6) Deque selection is mostly about avoiding pathological array behavior

This PR adds TaskQueue + createTaskQueue() with selectable deque backend.

  • In your workload, queue depth probably stays tiny, so it won’t matter.
  • But it prevents worst-case O(n) behavior from shift/unshift patterns if queue grows (e.g., transient spikes, upstream slowdown, worker crash causing backlog).

Tradeoff: You’re right about simplicity

The current implementation is extremely easy to reason about. The new one is more complex and has more moving parts (idle stack/set, in-flight maps, retire sets, timers, recovery state).

If your primary concern is maintainability and you haven’t seen worker wedging / memory creep, a reasonable compromise would be:

  • Keep the old structure, but cherry-pick two high-value safety features:
    1. In-flight timeout per task (prevents indefinite hangs)
    2. Worker message budget recycling (prevents long-lived isolate creep)
  • Optionally keep safeCall() around (very small surface area, good safety win).

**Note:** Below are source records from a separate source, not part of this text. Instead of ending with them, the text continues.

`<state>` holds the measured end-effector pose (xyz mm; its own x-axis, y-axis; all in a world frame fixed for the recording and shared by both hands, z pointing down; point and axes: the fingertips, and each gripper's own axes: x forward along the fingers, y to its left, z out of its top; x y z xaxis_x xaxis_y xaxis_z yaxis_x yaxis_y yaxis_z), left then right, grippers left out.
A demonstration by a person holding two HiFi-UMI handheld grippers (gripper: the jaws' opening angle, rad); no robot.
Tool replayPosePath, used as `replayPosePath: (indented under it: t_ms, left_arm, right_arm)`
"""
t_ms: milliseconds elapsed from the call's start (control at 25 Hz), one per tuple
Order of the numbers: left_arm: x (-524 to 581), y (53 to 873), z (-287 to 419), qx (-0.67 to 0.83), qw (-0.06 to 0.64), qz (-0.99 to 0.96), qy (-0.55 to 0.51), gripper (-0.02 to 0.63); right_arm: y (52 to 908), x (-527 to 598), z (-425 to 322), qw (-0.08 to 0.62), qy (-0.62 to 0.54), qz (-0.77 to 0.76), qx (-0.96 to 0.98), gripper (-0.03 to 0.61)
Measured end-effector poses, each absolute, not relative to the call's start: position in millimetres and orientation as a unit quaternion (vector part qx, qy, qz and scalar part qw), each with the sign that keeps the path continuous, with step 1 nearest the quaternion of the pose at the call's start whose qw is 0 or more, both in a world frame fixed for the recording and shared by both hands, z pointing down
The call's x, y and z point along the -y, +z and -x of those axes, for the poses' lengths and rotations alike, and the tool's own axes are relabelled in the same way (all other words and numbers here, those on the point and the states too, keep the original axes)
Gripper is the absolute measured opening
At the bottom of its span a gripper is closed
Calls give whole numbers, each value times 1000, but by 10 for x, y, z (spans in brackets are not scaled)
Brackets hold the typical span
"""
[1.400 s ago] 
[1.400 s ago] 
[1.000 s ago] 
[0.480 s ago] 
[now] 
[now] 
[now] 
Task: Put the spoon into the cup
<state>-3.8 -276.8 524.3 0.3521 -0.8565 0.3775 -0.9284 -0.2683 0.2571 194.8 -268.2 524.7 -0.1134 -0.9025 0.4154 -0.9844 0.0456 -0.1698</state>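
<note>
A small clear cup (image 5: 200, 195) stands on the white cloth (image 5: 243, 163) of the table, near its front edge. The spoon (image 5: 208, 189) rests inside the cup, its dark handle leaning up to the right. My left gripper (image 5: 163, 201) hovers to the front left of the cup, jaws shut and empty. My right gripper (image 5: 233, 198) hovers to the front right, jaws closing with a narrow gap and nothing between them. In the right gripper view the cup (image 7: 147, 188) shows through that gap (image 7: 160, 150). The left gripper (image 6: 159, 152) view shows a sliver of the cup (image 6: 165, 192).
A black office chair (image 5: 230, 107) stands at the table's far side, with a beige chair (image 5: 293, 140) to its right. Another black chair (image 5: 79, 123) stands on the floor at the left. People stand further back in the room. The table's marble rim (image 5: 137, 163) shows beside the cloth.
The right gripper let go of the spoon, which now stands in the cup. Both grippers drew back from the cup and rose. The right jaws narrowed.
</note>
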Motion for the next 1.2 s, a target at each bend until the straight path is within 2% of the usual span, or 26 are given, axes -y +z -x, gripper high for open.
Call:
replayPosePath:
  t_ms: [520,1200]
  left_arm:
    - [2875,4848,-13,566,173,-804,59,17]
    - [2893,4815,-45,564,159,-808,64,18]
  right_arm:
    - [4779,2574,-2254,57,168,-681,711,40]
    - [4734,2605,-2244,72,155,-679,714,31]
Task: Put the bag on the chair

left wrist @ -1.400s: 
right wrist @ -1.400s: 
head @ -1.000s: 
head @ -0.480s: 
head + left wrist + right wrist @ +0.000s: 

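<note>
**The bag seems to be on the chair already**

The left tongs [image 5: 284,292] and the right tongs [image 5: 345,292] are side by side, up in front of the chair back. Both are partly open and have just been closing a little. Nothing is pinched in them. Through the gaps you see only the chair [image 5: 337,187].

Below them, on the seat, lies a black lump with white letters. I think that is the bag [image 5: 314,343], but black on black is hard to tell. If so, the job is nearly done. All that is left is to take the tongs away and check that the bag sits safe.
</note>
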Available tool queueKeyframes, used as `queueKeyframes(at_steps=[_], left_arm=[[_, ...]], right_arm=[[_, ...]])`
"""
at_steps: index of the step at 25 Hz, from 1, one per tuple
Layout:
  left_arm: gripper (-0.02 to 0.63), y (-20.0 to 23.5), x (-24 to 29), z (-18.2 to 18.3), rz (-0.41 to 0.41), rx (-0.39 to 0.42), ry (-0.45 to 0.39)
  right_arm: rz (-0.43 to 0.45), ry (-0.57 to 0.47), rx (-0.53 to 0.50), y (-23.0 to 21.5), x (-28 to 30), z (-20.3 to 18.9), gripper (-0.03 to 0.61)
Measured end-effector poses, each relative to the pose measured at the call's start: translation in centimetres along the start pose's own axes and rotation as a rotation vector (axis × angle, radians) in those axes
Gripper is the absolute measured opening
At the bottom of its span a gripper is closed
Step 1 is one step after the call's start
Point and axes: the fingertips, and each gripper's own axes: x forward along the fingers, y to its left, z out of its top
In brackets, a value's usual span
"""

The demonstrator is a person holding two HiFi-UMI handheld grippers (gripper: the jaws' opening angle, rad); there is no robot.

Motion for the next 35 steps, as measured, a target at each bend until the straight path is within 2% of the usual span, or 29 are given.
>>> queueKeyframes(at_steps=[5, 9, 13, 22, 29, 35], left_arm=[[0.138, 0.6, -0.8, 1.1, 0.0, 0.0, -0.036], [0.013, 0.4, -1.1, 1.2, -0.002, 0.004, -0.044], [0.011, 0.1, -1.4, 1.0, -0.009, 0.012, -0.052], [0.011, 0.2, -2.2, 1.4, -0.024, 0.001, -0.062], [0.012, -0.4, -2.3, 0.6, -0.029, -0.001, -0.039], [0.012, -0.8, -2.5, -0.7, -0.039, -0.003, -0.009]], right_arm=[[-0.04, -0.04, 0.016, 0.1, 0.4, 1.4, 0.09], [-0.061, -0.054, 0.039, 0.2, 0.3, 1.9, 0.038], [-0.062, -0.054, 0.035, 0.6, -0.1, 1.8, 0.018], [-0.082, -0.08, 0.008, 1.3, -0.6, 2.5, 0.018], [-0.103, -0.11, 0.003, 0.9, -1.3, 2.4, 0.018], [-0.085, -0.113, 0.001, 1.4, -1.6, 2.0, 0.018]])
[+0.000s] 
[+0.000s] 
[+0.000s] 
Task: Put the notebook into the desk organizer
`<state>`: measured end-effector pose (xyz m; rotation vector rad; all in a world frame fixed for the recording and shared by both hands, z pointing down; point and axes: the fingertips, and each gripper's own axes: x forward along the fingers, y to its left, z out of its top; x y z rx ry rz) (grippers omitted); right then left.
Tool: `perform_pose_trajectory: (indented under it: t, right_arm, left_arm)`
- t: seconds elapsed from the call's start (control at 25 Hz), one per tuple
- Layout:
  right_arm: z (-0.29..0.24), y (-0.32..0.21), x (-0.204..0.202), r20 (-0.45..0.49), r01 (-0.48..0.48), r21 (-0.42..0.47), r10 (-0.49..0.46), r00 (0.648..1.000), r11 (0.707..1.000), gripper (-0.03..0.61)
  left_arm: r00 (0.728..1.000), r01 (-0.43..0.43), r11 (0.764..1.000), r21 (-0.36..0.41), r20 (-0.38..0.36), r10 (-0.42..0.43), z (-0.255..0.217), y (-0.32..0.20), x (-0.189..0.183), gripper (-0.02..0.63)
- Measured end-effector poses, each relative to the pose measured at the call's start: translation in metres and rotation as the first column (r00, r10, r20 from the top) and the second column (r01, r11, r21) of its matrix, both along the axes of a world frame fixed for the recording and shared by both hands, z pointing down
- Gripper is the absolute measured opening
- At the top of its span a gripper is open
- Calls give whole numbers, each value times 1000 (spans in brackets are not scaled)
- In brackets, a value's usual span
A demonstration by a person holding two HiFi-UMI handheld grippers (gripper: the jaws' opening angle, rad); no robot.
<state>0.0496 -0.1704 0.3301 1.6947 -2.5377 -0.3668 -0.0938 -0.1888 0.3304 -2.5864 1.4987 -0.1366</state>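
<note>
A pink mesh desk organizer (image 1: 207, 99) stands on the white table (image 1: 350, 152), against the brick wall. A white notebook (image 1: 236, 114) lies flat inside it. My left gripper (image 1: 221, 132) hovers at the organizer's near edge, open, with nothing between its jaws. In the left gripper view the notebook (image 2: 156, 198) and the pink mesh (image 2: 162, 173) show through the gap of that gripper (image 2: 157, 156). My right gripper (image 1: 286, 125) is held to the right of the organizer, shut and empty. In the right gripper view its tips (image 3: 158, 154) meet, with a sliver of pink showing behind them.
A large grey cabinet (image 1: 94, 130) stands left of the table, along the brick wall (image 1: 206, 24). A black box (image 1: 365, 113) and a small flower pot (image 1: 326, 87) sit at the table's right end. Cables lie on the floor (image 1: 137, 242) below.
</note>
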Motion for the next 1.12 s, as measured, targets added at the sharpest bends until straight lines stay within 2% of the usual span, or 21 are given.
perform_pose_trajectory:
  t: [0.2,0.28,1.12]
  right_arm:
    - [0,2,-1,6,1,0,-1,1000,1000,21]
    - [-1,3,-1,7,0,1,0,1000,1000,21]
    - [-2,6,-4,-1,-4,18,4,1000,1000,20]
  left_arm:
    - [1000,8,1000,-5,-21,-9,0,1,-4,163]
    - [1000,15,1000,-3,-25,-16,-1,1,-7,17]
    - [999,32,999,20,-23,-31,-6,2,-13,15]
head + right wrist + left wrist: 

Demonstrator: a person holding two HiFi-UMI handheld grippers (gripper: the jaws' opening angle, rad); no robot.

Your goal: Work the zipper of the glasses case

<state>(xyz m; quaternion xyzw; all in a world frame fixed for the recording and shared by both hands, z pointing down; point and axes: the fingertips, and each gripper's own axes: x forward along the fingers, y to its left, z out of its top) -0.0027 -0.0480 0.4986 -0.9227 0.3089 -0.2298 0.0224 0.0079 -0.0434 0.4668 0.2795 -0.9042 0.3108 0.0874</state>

That would retain simplicity while still addressing the biggest “production footguns.”

Bottom line

At your scale, you likely won’t see a throughput improvement because this path is cold most of the time. The benefit is mainly:

  • bounded hangs (timeouts),
  • bounded queue staleness (max age),
  • bounded worker lifetime (message budgets),
  • fewer “pool stuck forever” failure modes (explicit tracking + recovery).

If those failure modes aren’t a concern for your deployment, I’d recommend a reduced-scope version (less recursion by using a loop in dispatch, timeouts + budget recycling) to preserve readability while still getting the reliability wins.